• Exercise aim:
A single number is the answer here: the count of lines in the data below that include the word "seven".

*** Excerpted records ***

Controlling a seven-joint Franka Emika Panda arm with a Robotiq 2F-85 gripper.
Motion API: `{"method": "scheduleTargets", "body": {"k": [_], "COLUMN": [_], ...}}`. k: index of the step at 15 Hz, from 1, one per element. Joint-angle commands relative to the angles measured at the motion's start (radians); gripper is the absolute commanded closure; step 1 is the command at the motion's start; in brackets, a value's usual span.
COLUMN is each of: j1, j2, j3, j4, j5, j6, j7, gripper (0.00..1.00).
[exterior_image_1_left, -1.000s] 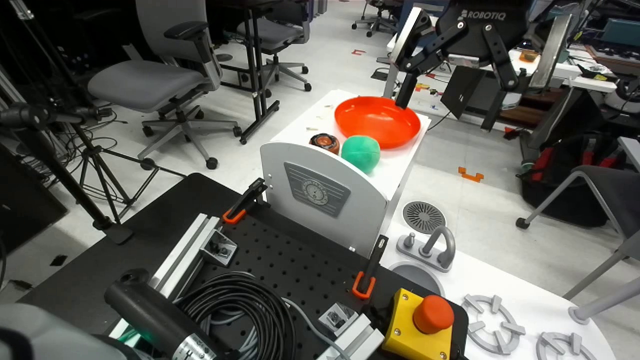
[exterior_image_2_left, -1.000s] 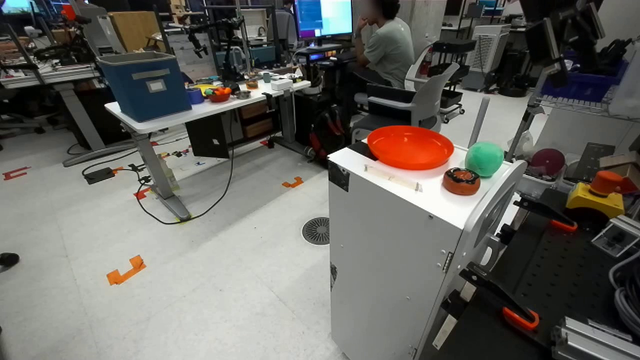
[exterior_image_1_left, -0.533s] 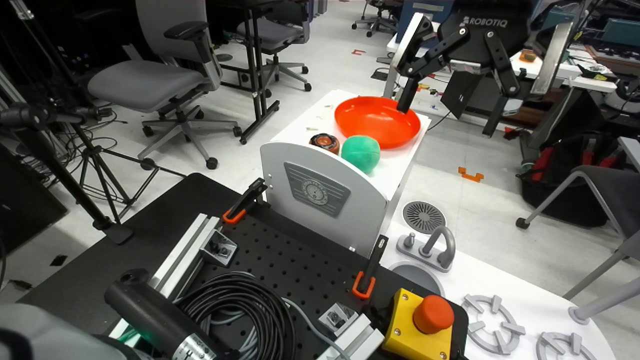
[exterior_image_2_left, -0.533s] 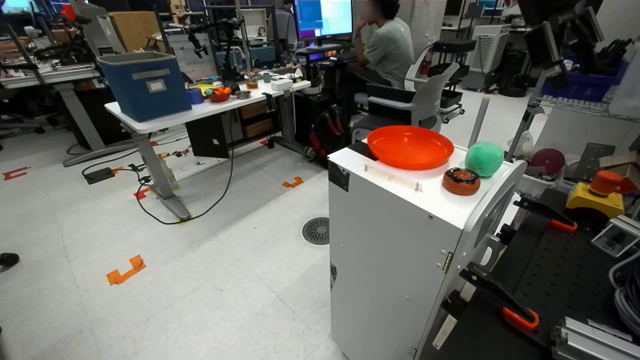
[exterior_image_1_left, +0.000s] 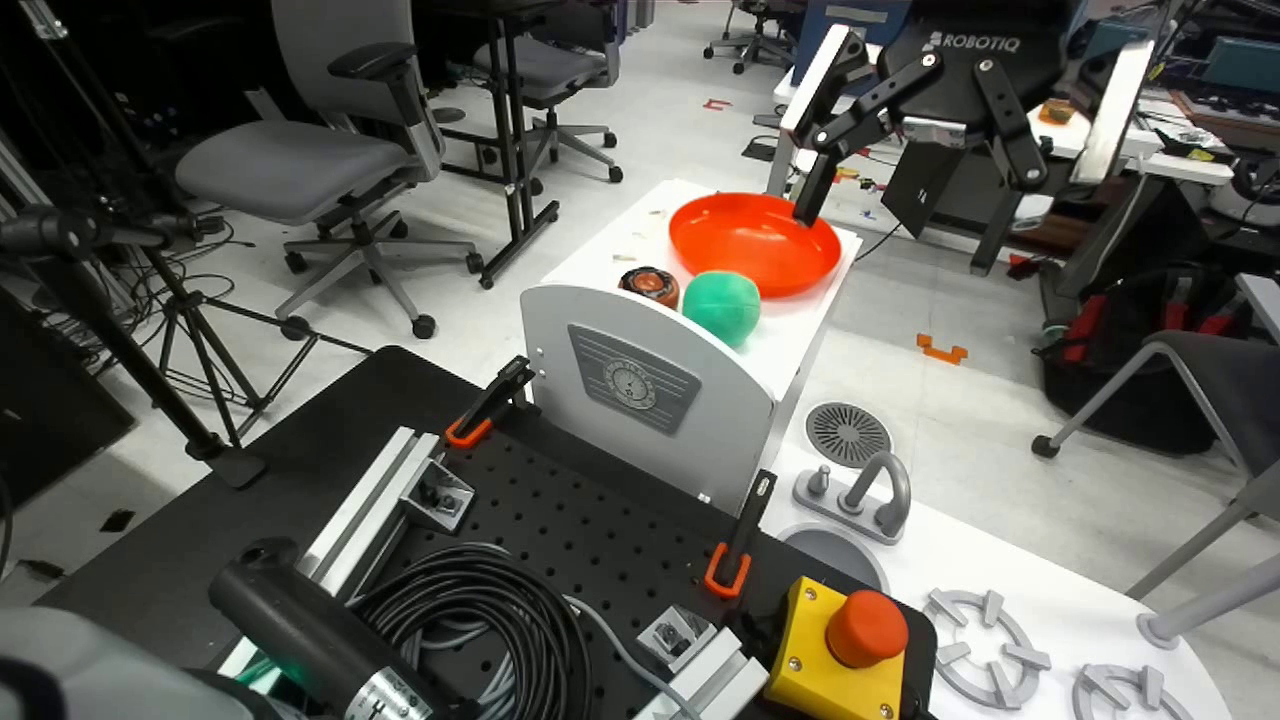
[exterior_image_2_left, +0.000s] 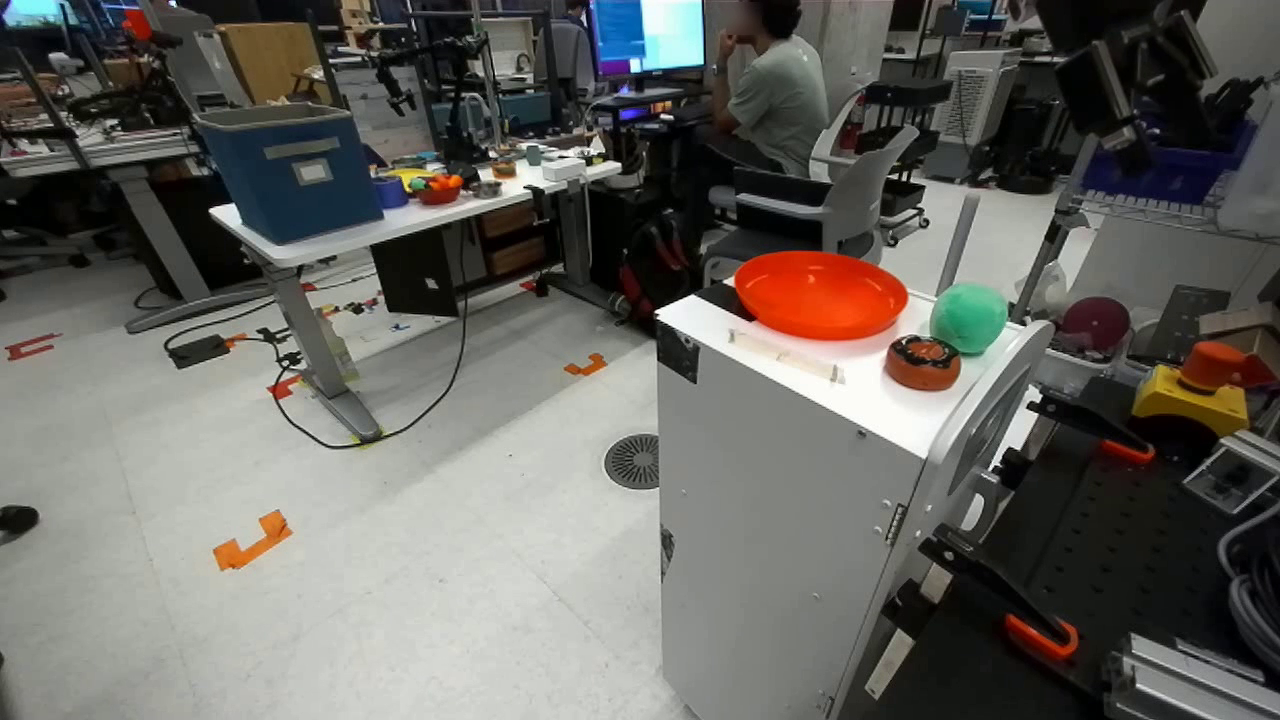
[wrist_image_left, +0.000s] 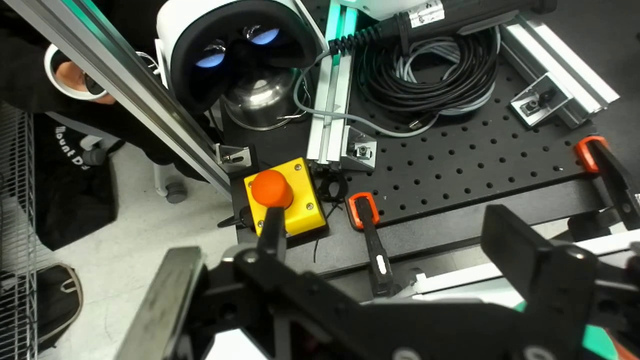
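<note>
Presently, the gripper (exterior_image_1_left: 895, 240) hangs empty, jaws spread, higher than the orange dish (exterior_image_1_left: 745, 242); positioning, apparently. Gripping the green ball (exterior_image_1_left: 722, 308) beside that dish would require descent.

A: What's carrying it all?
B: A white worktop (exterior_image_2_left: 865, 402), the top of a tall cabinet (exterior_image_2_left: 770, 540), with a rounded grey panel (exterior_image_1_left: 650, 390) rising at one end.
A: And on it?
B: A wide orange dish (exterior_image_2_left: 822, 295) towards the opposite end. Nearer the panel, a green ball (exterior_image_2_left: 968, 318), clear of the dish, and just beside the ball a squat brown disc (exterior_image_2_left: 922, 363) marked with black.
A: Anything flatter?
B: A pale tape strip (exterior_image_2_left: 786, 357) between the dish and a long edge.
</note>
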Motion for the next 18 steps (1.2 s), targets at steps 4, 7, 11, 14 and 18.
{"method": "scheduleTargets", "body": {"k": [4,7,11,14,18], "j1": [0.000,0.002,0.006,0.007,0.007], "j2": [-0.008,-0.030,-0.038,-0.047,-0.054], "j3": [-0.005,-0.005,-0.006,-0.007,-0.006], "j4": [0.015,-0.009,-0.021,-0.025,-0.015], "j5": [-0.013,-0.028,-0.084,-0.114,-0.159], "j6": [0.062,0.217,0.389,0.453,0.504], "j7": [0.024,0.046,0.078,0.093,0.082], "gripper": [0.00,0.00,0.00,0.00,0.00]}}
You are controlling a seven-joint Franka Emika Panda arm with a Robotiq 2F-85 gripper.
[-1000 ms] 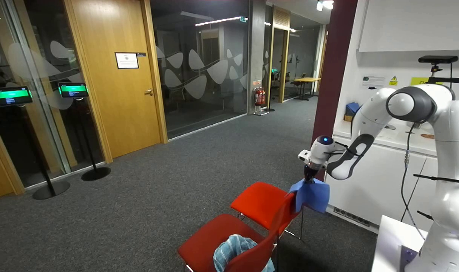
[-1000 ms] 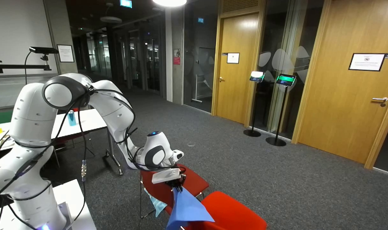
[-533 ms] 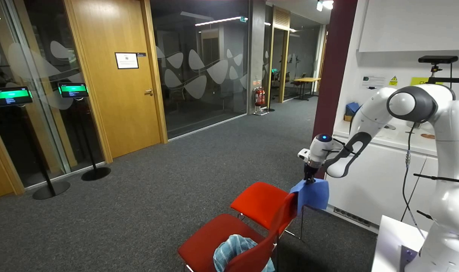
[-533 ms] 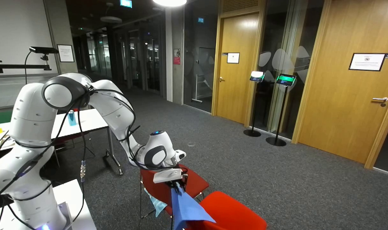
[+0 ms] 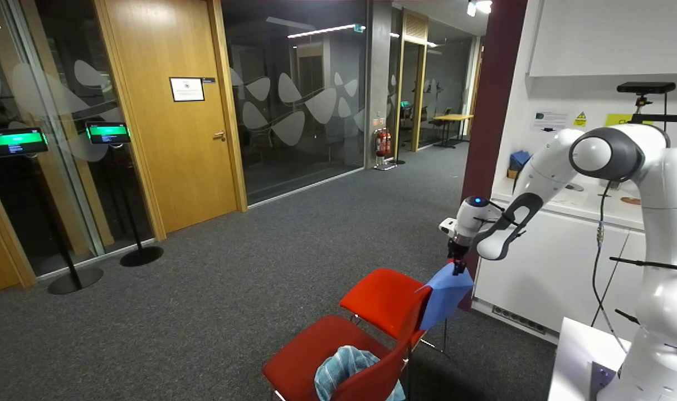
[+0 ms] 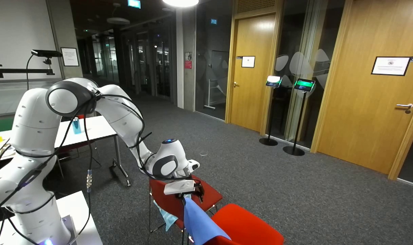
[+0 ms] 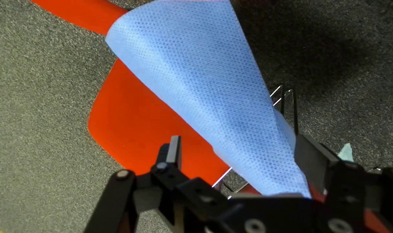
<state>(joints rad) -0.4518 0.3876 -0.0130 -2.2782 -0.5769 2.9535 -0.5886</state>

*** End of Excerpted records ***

• Solution to the problem:
2